Après l'adoption du projet de loi par le Parlement, elle a supprimé ses comptes Facebook, WhatsApp et Twitter. Lorsqu'un ami lui a dit que les gens du quartier discutaient de sa sexualité, elle a quitté son domicile, craignant d'être envoyée en prison, où elle serait la cible de violences sexuelles.

Contrairement à la plupart des lois anti-LGBTQ en Afrique, le dernier projet de loi ougandais ne se contente pas de criminaliser les actes homosexuels, mais cherche ouvertement à réduire au silence une communauté que les législateurs accusent, sans preuve, de conspirer pour recruter des enfants et affaiblir les valeurs familiales et religieuses traditionnelles.

La loi prévoit la peine de mort pour les cas d'homosexualité dite aggravée, ce qui inclut les relations sexuelles entre homosexuels lorsqu'ils sont séropositifs.

D'autres LGBTQ ougandais ont déclaré qu'ils prenaient des mesures de sécurité, notamment en modifiant les itinéraires qu'ils empruntent pour se rendre de leur domicile à leur lieu de travail et en se munissant d'une bombe lacrymogène.

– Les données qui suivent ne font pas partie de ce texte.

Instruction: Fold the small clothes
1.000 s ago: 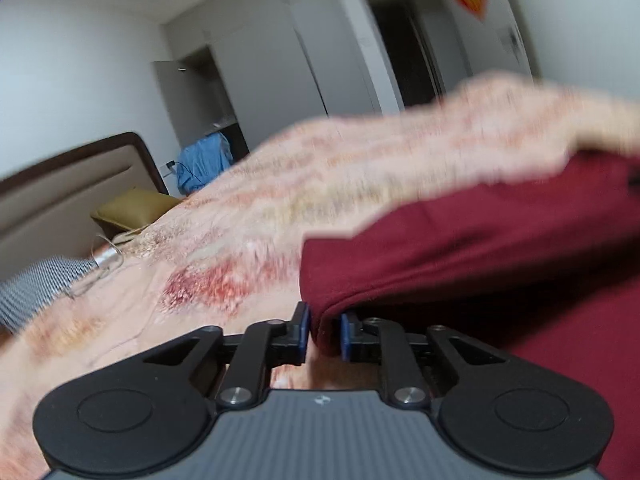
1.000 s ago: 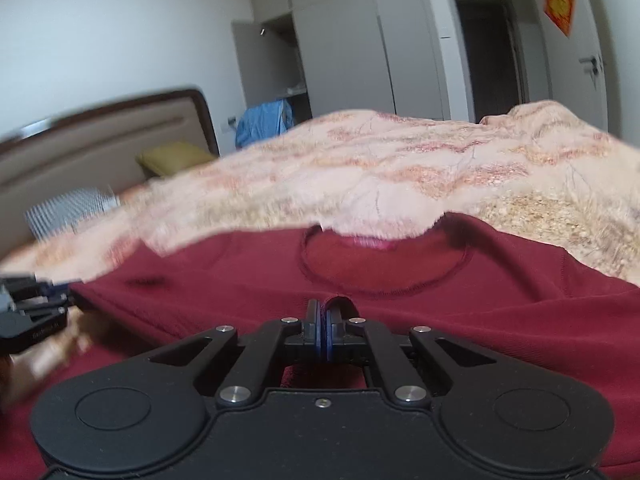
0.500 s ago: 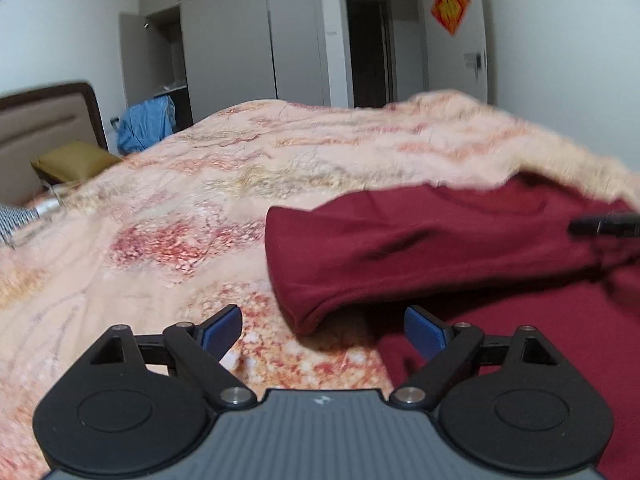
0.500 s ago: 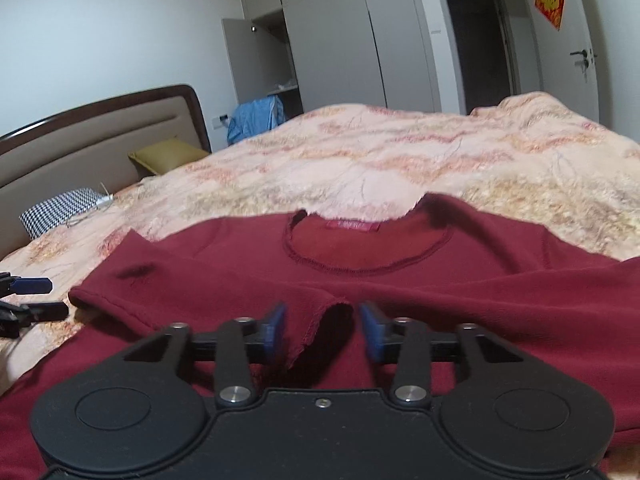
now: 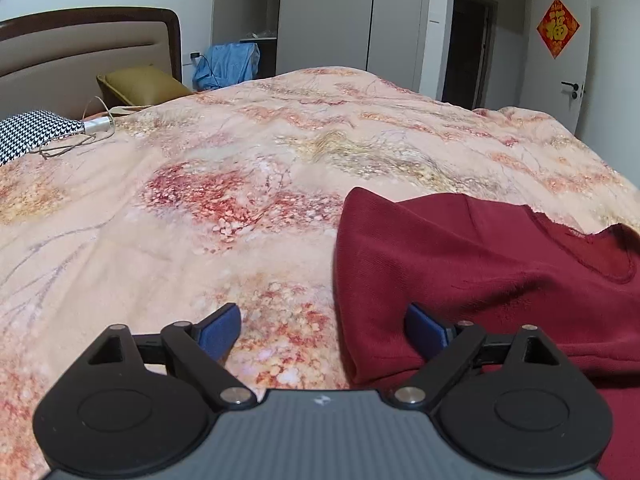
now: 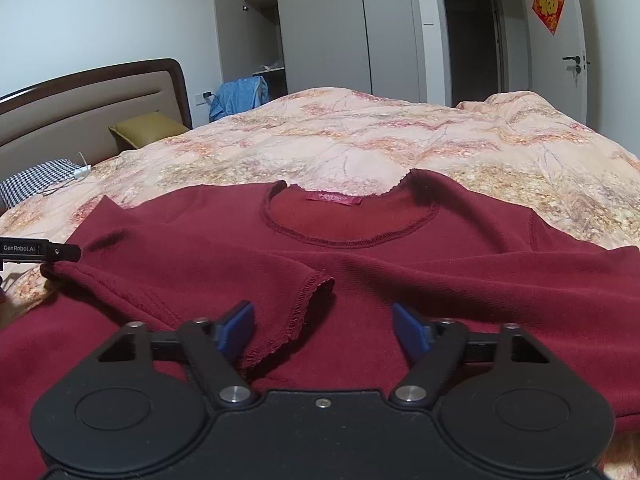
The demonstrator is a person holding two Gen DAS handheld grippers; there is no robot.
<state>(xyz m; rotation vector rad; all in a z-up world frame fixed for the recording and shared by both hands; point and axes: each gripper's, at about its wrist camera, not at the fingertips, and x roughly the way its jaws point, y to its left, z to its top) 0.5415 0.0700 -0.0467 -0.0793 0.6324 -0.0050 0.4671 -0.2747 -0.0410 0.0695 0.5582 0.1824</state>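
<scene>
A dark red long-sleeved top (image 6: 400, 248) lies flat on the bed, neckline (image 6: 348, 220) facing away, with its left sleeve (image 6: 208, 276) folded across the chest and the cuff (image 6: 308, 300) lying just ahead of my right gripper (image 6: 323, 326). The right gripper is open and empty above the cloth. In the left wrist view the top (image 5: 480, 264) fills the right side, its folded edge between the fingers of my left gripper (image 5: 322, 330), which is open and holds nothing. The left gripper's tip (image 6: 60, 252) shows at the left edge of the right wrist view.
The bed has a peach floral quilt (image 5: 240, 168). At the headboard end lie a houndstooth pillow (image 5: 28, 132), an olive cushion (image 5: 140, 84) and a white charger with cable (image 5: 96, 124). Wardrobes, a blue garment (image 6: 240, 98) and a door stand beyond.
Both grippers let go of the sleeve: they were shut on it a second ago and stand wide open now. The sleeve now lies folded across the chest. Both grippers have drawn back slightly.
</scene>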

"J'ai l'impression que l'environnement sera complètement différent", a déclaré un autre résident du refuge, sous couvert d'anonymat. "Cela pourrait devenir tellement brutal".

D'autres cherchent à quitter l'Ouganda. Mme Amek a indiqué que son organisation avait été contactée par au moins 14 personnes demandant de l'aide pour demander l'asile dans des pays occidentaux.

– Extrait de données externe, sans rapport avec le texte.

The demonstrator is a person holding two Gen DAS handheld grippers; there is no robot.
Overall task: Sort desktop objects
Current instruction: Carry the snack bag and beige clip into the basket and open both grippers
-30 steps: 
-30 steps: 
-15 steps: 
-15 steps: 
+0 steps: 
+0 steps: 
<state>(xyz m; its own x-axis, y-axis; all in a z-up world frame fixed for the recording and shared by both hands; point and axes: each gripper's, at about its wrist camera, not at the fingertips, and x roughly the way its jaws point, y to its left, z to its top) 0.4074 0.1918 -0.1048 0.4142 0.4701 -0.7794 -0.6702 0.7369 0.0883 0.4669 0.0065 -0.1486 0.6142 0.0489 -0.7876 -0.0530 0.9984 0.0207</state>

Pour les LGBTQ ougandais vivant à l'étranger, la nouvelle réalité assombrit également leurs perspectives de retour au pays.

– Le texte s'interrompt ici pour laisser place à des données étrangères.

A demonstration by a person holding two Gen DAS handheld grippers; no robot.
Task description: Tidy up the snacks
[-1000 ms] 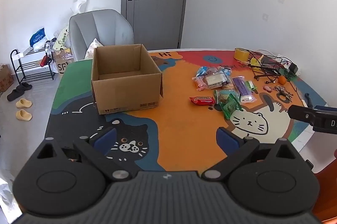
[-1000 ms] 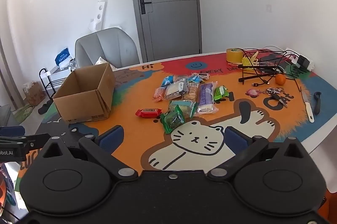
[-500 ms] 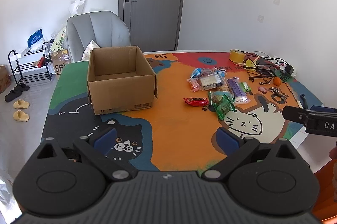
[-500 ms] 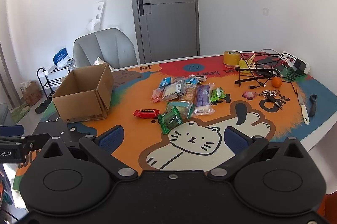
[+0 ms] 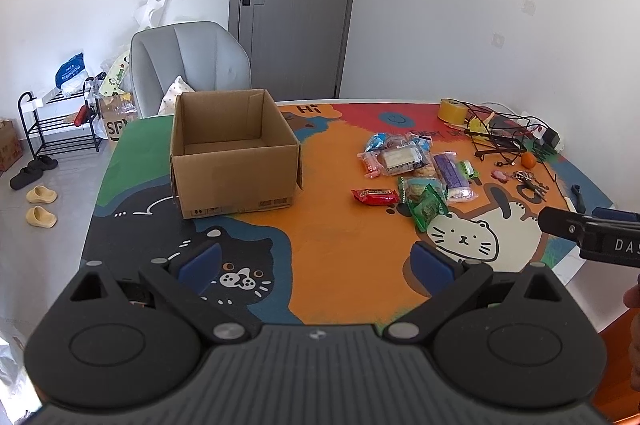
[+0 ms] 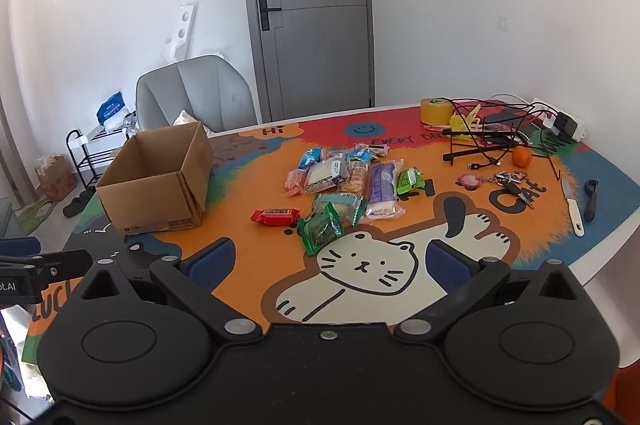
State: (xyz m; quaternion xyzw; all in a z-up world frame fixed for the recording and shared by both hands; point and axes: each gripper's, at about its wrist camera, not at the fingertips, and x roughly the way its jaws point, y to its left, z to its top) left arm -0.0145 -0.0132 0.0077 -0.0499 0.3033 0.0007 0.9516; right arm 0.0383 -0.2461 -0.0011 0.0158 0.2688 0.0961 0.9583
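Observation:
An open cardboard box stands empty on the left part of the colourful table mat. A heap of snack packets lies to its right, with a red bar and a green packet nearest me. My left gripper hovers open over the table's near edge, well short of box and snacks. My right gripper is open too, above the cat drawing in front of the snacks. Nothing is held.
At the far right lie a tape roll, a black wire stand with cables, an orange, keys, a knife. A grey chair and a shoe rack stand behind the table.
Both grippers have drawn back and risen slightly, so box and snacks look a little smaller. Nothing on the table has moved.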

"Il y a beaucoup d'histoires que je voulais raconter dans cet endroit, alors ça me fait vraiment mal de ne pas pouvoir y retourner", a déclaré DeLovie Kwagala (Papa De), un photographe et militant ougandais homosexuel vivant en Afrique du Sud.

En tant que directeur de la fondation, Amek court d'énormes risques en vertu d'une disposition du projet de loi qui punit la promotion de l'homosexualité d'une peine pouvant aller jusqu'à 20 ans d'emprisonnement.

"Je suis inquiète pour tout, je me demande comment je vais vivre, comment je vais me loger, comment je vais me nourrir, comment je vais trouver un emploi", a-t-elle déclaré.